Читаем Былое и думы. Части 1–5 полностью

Я хотел на этот раз дать сильный урок и если не вовсе прервать, то приостановить сношения с Кетчером. Он раскаивался, плакал; Грановский требовал мира, говорил с Natalie, был глубоко огорчен. Я помирился, но не весело и говоря Грановскому: «Ведь это на три дня».

Вот прогулка, а вот и другая.

Месяца через два мы были в Соколове. Кетчер и Серафима отправлялись вечером в Москву. Огарев поехал их провожать верхом на своей черкесской лошади; не было ни тени ссоры, размолвки.

…Огарев возвратился через два-три часа; мы посмеялись, что день прошел так мирно, и разошлись.

На другой день Грановский, который накануне был в Москве, встретил меня у нас в парке; он был задумчив, грустнее обыкновенного, и наконец сказал мне, что у него есть что-то на душе и что он хочет поговорить со мной. Мы пошли длинной аллеей и сели на лавочке, вид с которой знают все, бывшие в Соколове.

— Герцен, — сказал мне Грановский, — если б ты знал, как мне тяжело, как больно… как я, несмотря ни на что, всех люблю, ты знаешь… и с ужасом вижу, что все разваливается. И тут, как на смех, мелкие ошибки, проклятое невнимание, неделикатность…

— Да что случилось, скажи, пожалуйста? — спросил я, действительно испуганный.

— То, что Кетчер взбешен против Огарева, да и, по правде сказать, трудно не быть взбешенным… Я стараюсь, делаю что могу, но сил моих нет, особенно когда люди не хотят ничего сами сделать.

— Да дело-то в чем?

— А вот в чем: вчера Огарев поехал Кетчера и Серафиму провожать верхом.

— При мне было, да и я Огарева видел вечером, он ни слова не говорил.

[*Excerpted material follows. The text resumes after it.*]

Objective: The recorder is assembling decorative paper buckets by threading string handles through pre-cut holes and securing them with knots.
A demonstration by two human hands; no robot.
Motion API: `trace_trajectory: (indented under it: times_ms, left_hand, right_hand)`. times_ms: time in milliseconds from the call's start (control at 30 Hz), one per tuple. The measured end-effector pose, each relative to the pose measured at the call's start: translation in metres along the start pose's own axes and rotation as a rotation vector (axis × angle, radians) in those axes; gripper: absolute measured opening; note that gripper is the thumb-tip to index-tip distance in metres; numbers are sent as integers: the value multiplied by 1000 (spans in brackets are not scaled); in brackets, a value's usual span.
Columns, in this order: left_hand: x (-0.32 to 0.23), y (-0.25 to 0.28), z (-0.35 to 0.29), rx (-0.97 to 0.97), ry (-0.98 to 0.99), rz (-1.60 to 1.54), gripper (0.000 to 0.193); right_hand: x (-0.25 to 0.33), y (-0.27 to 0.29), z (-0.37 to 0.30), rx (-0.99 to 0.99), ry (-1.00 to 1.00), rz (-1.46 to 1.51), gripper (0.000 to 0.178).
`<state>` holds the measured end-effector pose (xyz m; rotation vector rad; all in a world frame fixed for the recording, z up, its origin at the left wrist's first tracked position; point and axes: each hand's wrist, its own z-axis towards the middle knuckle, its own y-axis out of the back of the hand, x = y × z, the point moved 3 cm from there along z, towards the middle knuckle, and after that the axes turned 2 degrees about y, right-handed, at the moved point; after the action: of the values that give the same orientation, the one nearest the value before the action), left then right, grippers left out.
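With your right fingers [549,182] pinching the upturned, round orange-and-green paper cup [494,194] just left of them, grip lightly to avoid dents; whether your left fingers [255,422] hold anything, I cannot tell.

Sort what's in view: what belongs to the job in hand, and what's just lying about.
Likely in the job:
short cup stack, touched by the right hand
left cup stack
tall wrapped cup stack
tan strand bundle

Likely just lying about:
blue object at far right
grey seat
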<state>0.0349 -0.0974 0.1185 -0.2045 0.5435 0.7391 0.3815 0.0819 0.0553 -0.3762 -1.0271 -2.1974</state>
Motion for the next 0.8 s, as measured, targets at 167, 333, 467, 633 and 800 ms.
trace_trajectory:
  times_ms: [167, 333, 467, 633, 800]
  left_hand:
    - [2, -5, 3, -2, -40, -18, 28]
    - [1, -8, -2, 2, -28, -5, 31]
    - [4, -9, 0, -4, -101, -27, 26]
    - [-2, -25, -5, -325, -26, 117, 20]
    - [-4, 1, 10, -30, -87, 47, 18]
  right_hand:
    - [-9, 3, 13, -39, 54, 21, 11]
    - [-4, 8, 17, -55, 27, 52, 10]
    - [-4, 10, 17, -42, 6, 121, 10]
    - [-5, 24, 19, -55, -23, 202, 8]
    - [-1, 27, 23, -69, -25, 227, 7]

— На мосту Кортик зашалил, стал на дыбы; Огарев, усмиряя его, с досады выругался при Серафиме, и она слышала… да и Кетчер слышал. Положим, что он не подумал, но Кетчер спрашивает: «Отчего на него не находят рассеянности в присутствии твоей жены или моей?» Что на это сказать?.. и притом, при всей простоте своей, Серафима очень сюссептибельна[375], что при ее положении очень понятно.

Я молчал. Это перешло все границы.

— Что ж тут делать?

— Очень просто: с негодяями, которые в состоянии намеренно забываться при женщине, надобно раззнакомиться. С такими людьми быть близким другом — презрительно…

— Да он не говорит, что Огарев это сделал намеренно.

— Так о чем же речь? И ты, Грановский, друг Огарева, ты, который так знаешь его безграничную деликатность, повторяешь бред безумного, которого пора посадить в желтый дом. Стыдно тебе.

Грановский смутился.

— Боже мой! — сказал он, — неужели и наша кучка людей, единственное место, где я отдыхал, надеялся, любил, куда спасался от гнетущей среды, — неужели и она разойдется в ненависти и злобе?

Он покрыл глаза рукой.

Я взял другую… мне было очень тяжело.

— Грановский, — сказал я ему, — Корш прав: мы все слишком близко подошли друг к другу, слишком стиснулись и заступили друг другу в постромки… Gemach! друг мой, Gemach![376] Нам надобно проветриться, освежиться. Огарев осенью едет в деревню, я скоро уеду в чужие края, — мы разойдемся без ненависти и злобы; что было истинного в нашей дружбе, то поправится, очистится разлукой.

Грановский плакал. С Кетчером по этому делу никаких объяснений не было. Огарев действительно осенью уехал, а вслед за ним и мы.


Laurel House, Putney, 1857.

Пересмотрено в Буасьере

и на дороге в сентябре 1865.


…Реже и реже доходили до нас вести о московских друзьях. Запуганные террором после 1848, они ждали верной оказии. Оказии эти были редки, паспортов почти не выдавали. От Кетчера — годы целые ни слова; впрочем, он никогда не любил писать.

Первую живую весть, после моего переселения в Лондон, привоз в 1855 году доктор Пикулин… Кетчер был в своей стихии, шумел на банкетах в честь севастопольцев, обнимался с Погодиным и Кокоревым, обнимался с черноморскими моряками, шумел, бранился, поучал. Огарев, приехавший прямо со свежей могилы Грановского, рассказывал мало; его рассказы были печальны…

Прошло еще года полтора. В это время была окончена мною эта глава и кому первому из посторонних прочтена? — Да, — habent sua fata libelli![377]

Осенью 1857 года приехал в Лондон Чичерин{513}. Мы его ждали с нетерпением; некогда один из любимых учеников Грановского, друг Корша и Кетчера, он для нас представлял близкого человека. Слышали мы о его жесткости, о консерваторских веллеитетах[378], о безмерном самолюбии и доктринаризме, но он еще был молод… Много угловатого обтачивается теченьем времени.

— Я долго думал, ехать мне к вам или нет. К вам теперь так много ездит русских, что, право, надобно иметь больше храбрости не быть у вас, чем быть… Я же, как вы знаете, вполне уважая вас, далеко не во всем согласен с вами.

Вот с чего начал Чичерин.

Он подходил не просто, не юно, у него были камни за пазухой; свет его глаз был холоден, в тембре голоса был вызов и страшная, отталкивающая самоуверенность. С первых слов я почуял, что это не противник, а враг, но подавил физиологический сторожевой окрик, — и мы разговорились.